» EXERCISE DETAILS
Give only the number of lines in the listing below where the string "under" occurs.

» DATA PROVIDED

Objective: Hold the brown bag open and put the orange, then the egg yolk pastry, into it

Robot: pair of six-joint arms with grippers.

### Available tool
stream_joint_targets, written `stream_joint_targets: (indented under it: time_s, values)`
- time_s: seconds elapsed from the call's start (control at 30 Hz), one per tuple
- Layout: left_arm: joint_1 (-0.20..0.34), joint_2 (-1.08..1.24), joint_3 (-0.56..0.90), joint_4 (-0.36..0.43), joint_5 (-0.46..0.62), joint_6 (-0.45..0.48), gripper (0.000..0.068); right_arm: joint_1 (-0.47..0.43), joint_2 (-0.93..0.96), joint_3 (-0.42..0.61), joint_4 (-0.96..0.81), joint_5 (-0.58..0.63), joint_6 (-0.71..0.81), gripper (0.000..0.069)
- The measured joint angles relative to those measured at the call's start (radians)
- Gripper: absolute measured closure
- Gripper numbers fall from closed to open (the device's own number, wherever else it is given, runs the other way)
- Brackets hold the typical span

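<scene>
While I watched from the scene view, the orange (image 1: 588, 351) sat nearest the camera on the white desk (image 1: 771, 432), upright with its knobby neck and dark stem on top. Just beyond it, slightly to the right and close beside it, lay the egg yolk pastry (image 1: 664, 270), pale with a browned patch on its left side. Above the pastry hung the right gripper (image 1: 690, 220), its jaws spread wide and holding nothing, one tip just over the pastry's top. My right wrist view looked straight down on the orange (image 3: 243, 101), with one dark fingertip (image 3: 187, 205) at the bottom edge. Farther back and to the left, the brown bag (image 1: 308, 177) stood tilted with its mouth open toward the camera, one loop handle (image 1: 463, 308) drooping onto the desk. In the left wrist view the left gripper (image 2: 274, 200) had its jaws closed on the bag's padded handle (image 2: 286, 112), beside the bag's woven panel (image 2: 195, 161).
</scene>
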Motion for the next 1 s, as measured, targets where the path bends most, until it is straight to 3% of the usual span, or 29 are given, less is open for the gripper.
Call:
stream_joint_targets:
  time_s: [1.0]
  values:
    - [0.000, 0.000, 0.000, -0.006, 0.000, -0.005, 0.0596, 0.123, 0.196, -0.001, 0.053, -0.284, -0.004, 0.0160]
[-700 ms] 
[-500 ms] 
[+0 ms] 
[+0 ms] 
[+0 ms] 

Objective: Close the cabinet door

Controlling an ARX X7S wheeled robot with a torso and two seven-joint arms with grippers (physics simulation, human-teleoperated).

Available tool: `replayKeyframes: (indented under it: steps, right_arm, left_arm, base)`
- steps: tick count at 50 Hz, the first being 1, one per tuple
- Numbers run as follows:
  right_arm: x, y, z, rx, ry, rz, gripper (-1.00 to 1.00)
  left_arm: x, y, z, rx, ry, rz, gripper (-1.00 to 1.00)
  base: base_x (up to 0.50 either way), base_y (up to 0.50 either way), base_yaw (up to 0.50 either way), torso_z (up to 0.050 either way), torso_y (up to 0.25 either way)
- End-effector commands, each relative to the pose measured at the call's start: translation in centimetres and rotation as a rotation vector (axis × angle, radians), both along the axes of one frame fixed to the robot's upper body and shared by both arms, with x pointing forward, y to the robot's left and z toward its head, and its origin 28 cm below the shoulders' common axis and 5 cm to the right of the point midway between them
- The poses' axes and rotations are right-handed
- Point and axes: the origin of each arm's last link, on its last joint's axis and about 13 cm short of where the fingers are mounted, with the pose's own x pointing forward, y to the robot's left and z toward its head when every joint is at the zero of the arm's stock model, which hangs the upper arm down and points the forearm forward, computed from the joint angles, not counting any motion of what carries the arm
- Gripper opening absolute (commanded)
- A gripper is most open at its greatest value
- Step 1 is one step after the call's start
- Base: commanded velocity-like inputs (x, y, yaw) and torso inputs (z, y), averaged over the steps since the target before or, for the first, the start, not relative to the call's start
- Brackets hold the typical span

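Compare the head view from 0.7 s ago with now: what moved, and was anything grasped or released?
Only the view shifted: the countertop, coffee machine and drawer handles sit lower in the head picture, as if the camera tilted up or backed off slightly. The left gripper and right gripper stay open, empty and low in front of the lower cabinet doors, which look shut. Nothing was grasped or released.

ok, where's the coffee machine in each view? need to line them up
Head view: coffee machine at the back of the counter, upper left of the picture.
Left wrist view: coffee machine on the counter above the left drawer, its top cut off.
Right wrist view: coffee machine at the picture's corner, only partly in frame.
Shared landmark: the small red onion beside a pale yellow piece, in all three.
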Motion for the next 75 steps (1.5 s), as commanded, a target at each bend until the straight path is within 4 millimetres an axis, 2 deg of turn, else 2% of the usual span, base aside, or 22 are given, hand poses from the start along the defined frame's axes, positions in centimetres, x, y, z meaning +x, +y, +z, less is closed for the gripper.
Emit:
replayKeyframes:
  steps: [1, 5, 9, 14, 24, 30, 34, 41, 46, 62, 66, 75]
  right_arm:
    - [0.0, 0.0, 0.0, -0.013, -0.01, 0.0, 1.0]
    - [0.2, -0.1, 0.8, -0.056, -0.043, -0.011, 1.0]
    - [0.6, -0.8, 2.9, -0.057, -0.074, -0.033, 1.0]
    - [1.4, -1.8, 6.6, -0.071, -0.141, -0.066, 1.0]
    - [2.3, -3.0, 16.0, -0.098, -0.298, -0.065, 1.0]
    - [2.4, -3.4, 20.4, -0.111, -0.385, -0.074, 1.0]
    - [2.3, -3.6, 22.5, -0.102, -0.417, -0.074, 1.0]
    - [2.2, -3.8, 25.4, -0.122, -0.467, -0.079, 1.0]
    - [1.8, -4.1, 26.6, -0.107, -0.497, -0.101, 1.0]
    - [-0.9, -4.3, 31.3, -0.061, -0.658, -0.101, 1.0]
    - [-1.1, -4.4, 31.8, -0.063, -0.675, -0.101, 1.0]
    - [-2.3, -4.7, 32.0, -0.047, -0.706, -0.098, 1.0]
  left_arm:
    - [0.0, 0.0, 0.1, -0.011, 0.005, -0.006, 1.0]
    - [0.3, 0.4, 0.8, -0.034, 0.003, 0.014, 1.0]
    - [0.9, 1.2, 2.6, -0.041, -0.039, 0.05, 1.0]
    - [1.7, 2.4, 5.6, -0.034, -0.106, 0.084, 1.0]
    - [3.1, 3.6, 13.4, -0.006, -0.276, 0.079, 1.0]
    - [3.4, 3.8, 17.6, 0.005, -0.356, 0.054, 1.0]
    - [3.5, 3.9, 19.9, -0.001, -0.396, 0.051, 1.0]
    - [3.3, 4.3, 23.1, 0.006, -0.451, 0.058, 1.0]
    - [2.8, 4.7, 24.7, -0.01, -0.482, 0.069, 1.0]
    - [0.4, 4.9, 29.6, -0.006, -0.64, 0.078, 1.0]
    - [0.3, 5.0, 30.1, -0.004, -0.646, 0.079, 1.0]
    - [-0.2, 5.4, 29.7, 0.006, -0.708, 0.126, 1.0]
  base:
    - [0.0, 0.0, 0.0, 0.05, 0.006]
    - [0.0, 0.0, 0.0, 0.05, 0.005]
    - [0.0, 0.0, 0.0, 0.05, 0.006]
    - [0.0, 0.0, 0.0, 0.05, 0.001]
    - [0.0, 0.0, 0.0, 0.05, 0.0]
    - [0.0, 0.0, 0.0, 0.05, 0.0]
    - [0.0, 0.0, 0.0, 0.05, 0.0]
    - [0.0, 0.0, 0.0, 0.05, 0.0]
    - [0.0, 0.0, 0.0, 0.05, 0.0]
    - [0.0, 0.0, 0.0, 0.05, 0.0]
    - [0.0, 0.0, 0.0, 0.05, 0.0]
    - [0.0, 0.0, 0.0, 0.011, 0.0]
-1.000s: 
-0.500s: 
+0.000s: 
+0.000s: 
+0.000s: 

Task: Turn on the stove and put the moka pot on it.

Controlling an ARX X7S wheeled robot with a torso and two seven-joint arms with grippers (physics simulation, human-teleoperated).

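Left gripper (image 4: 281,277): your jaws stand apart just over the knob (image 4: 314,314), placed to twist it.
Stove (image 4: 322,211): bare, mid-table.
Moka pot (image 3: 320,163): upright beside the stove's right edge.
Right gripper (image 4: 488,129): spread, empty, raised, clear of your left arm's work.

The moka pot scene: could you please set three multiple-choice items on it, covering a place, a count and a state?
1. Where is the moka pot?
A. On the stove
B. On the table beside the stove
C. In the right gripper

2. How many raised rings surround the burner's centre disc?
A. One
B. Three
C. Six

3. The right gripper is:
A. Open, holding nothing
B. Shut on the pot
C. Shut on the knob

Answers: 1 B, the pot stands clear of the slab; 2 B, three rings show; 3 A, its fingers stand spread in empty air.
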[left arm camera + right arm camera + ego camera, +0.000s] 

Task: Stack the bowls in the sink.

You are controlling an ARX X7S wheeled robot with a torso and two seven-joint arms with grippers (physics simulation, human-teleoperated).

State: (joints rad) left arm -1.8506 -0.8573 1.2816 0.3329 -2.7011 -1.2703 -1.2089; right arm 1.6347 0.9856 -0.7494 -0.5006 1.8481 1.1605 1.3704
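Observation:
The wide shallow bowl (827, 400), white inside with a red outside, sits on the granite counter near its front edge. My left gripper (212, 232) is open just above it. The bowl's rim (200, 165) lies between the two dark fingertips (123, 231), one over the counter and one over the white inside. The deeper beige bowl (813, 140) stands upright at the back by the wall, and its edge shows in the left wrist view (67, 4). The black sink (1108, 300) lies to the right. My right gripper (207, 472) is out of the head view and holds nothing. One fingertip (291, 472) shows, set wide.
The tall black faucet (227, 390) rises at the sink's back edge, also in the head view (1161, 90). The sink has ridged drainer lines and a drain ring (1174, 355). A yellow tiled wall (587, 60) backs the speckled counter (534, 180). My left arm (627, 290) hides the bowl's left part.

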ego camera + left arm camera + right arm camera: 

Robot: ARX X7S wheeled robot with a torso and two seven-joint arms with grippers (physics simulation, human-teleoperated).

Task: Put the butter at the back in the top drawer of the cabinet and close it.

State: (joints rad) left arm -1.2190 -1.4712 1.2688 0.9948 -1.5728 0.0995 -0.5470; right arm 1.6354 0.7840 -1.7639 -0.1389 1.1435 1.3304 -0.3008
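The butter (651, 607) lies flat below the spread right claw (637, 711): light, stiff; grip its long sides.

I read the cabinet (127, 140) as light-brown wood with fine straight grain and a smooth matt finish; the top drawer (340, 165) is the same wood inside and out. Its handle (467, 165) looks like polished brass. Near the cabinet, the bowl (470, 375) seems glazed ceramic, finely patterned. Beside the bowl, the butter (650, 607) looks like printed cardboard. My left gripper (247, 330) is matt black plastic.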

» RESPONSE BELOW
2